### Work item
Repeat only the stretch of lines below that runs from the line with "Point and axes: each" through the line with "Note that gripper", unaltered.

[Collected material]

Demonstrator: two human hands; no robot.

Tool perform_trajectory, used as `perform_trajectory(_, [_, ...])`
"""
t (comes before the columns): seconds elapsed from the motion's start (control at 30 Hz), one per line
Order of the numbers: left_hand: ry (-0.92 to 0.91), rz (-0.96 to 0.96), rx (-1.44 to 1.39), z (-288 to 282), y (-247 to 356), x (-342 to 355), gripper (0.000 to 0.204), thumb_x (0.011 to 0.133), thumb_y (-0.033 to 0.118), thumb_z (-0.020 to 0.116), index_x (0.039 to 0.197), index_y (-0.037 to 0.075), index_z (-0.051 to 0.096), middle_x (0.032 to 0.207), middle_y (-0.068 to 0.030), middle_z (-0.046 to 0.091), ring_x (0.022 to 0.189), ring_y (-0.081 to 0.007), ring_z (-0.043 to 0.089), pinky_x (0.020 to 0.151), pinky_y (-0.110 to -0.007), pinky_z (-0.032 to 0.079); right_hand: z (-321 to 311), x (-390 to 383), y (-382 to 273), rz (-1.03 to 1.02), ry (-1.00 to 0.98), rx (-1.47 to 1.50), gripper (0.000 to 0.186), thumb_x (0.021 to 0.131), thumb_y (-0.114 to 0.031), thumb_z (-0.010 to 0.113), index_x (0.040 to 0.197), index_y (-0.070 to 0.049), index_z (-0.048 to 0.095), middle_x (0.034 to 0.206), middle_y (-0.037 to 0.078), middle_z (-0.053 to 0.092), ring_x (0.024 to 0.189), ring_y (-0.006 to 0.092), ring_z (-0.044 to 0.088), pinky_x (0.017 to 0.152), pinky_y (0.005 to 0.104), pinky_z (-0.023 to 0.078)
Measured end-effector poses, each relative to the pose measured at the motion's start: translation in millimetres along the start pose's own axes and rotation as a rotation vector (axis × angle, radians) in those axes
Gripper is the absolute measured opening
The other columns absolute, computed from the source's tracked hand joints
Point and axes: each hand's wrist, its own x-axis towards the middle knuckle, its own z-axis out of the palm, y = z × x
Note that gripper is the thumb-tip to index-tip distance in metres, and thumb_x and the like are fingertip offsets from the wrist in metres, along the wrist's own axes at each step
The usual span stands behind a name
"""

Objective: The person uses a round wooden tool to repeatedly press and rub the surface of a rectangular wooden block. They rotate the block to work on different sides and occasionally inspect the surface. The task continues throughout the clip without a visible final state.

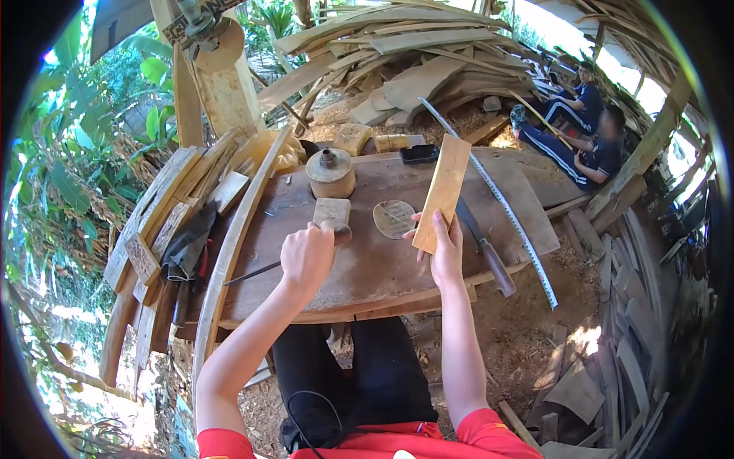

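My left hand (pixel 302 256) grips the dark handle (pixel 340 235) of a tool whose thin dark blade (pixel 252 273) points down-left over the wooden workbench (pixel 336 291). Just above it sits a small wooden block (pixel 334 208), with a round wooden piece with a metal neck (pixel 331 177) behind. My right hand (pixel 443 252) holds a narrow pale board (pixel 445 180), tilted upward, with thumb on its face. Beside that hand lie a large knife (pixel 495 268) with a brown handle and a long metal rule (pixel 527 249). A flat oval wooden disc (pixel 390 219) lies between my hands.
Long boards (pixel 157 218) and dark cloth (pixel 187 249) line the bench's left side. A black tray (pixel 418 153) is at the back. Behind rises a plank pile (pixel 413 69). Two people (pixel 581 157) sit at right, beside scrap wood (pixel 581 390) and posts.
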Motion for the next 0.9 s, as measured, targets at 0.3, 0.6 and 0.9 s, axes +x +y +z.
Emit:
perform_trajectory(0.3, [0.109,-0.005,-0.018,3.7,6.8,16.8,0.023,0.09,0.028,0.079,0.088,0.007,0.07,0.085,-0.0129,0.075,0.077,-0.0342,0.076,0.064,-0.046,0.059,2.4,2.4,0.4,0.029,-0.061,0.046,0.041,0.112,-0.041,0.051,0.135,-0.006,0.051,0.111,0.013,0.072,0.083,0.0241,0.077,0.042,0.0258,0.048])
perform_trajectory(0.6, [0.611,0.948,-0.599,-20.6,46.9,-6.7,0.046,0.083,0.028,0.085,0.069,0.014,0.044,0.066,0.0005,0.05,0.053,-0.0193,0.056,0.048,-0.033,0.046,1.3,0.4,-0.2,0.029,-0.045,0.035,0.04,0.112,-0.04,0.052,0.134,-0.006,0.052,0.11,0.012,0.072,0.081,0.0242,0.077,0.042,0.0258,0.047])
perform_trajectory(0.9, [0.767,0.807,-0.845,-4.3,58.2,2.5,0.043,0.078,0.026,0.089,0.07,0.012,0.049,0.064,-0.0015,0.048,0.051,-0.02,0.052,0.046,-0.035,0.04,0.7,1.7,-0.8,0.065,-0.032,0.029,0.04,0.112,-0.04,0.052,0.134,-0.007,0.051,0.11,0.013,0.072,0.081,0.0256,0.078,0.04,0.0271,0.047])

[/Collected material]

### Result for this task
Point and axes: each hand's wrist, its own x-axis towards the middle knuckle, its own z-axis out of the palm, y = z × x
Note that gripper is the thumb-tip to index-tip distance in metres, and thumb_x and the like are fingertip offsets from the wrist in metres, along the wrist's own axes at each step

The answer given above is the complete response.